8. Hepsinden daha önemlisi ve yukarıda sayılan hususların gerçekleşmesi için gerçek bir zemin oluşturacak olanı ise, İslam Birliği'nin tesisidir. Etnik kimliğin kutsanmasından ve mezhepçi yaklaşımlardan uzaklaşılarak ümmet bilinci çerçevesinde askeri, siyasi, iktisadi, kültürel … her alanda ortak hareket etmenin yolları aranmalıdır.
Aşağıda imzası bulunan sivil toplum kuruluşları olarak, bu adımlar atılmadan ilahi yardımın ve zaferin yetişmesinin ilahi yasaya aykırı olduğuna inanıyoruz. İslam âleminin genel vicdanı da bu yöndedir.

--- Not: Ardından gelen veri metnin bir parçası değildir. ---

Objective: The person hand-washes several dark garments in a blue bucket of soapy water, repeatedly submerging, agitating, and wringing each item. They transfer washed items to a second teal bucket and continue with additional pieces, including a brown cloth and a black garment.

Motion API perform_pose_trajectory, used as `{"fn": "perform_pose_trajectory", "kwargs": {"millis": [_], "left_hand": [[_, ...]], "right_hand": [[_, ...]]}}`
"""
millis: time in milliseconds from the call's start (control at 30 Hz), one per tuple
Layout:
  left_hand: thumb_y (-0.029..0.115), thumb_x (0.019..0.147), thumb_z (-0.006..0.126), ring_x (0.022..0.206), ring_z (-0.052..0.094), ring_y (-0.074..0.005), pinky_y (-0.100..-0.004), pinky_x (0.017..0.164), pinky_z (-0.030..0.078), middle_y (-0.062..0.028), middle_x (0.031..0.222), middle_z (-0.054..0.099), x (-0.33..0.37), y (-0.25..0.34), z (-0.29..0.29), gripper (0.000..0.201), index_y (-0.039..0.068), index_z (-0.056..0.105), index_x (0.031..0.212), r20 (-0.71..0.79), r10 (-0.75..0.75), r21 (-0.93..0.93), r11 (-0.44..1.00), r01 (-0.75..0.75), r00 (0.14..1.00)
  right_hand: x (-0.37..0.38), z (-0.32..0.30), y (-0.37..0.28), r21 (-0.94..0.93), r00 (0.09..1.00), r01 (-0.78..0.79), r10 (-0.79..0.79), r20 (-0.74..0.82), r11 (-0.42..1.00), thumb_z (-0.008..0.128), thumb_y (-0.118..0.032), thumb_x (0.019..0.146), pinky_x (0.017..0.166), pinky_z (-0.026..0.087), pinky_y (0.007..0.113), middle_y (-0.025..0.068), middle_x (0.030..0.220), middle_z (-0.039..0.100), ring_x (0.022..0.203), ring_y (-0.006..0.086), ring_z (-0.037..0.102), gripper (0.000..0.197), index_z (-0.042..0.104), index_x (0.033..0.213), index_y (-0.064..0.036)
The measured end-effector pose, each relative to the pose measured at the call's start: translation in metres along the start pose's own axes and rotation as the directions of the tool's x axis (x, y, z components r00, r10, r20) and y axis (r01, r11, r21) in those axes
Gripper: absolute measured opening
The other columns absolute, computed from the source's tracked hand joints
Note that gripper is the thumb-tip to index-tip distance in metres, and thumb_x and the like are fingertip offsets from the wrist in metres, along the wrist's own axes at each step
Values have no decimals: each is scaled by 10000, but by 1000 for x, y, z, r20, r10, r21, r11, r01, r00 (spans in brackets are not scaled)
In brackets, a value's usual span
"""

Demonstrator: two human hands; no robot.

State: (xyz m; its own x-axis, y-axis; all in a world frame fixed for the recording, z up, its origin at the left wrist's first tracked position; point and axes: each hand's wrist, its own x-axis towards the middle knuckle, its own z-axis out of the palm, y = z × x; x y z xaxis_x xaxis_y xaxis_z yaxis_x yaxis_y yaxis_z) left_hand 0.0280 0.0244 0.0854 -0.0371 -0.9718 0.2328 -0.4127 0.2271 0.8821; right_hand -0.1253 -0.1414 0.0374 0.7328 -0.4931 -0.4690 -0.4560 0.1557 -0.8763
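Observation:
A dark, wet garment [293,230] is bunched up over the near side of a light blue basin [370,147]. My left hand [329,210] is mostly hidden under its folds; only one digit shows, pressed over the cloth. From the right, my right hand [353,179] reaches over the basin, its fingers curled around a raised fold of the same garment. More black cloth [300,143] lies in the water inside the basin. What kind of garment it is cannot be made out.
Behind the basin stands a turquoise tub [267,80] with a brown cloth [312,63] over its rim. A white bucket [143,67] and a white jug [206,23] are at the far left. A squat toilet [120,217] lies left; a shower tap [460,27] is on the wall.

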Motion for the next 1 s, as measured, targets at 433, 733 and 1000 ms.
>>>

Rabbimiz, İslam âlemine hükmeden yöneticilerimize dirayet, basiret ve cesaret ver. Kınayanların kınaması endişesini, makam düşkünlüğünü, süper güçlerin saldığı korkuyu kalplerinden def et. Onları, senin rızanı ve halklarının maslahatını önceleyecek amellere sevk et. Ki bu sayede emperyalistlerin ve siyonistlerin şeytani emelleri berhava olsun, ümmet felaha ersin, yeryüzüne barış, huzur ve adalet hakim olsun.

İSRAİLSİZ BİR DÜNYA VE ÖZGÜR KUDÜS İÇİN
YAŞASIN KÜRESEL İNTİFADA VE ÜMMETİN KARDEŞLİĞİ!